§ **Work to be completed**
Word for word, transcribe the listing that follows, minus any pictures.

§ **Information provided**
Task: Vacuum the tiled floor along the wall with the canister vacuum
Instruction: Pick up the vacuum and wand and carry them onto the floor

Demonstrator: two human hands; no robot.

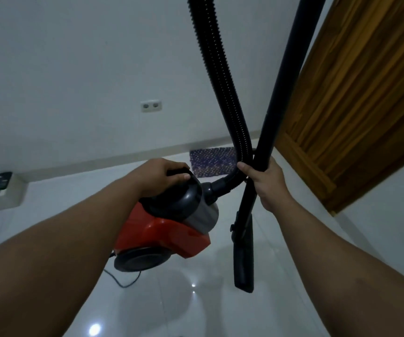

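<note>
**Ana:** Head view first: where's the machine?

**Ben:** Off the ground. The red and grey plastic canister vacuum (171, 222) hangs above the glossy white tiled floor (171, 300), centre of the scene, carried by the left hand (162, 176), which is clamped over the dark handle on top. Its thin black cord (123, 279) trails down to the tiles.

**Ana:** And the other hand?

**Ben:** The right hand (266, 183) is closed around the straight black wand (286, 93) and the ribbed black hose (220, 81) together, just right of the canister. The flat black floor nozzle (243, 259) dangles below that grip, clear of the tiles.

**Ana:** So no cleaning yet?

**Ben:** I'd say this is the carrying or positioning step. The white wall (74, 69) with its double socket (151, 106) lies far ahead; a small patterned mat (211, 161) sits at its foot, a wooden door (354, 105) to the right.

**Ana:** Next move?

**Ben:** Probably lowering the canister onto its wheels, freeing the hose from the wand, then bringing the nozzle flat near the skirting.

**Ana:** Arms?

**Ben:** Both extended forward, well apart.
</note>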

§ **Finished exercise**
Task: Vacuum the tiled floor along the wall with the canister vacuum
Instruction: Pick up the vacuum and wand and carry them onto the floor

Demonstrator: two human hands; no robot.


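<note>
**Ana:** Head view first: where's the machine?

**Ben:** Off the ground. The red and grey plastic canister vacuum (171, 222) hangs above the glossy white tiled floor (171, 300), centre of the scene, carried by the left hand (162, 176), which is clamped over the dark handle on top. Its thin black cord (123, 279) trails down to the tiles.

**Ana:** And the other hand?

**Ben:** The right hand (266, 183) is closed around the straight black wand (286, 93) and the ribbed black hose (220, 81) together, just right of the canister. The flat black floor nozzle (243, 259) dangles below that grip, clear of the tiles.

**Ana:** So no cleaning yet?

**Ben:** I'd say this is the carrying or positioning step. The white wall (74, 69) with its double socket (151, 106) lies far ahead; a small patterned mat (211, 161) sits at its foot, a wooden door (354, 105) to the right.

**Ana:** Next move?

**Ben:** Probably lowering the canister onto its wheels, freeing the hose from the wand, then bringing the nozzle flat near the skirting.

**Ana:** Arms?

**Ben:** Both extended forward, well apart.
</note>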

That concludes the response.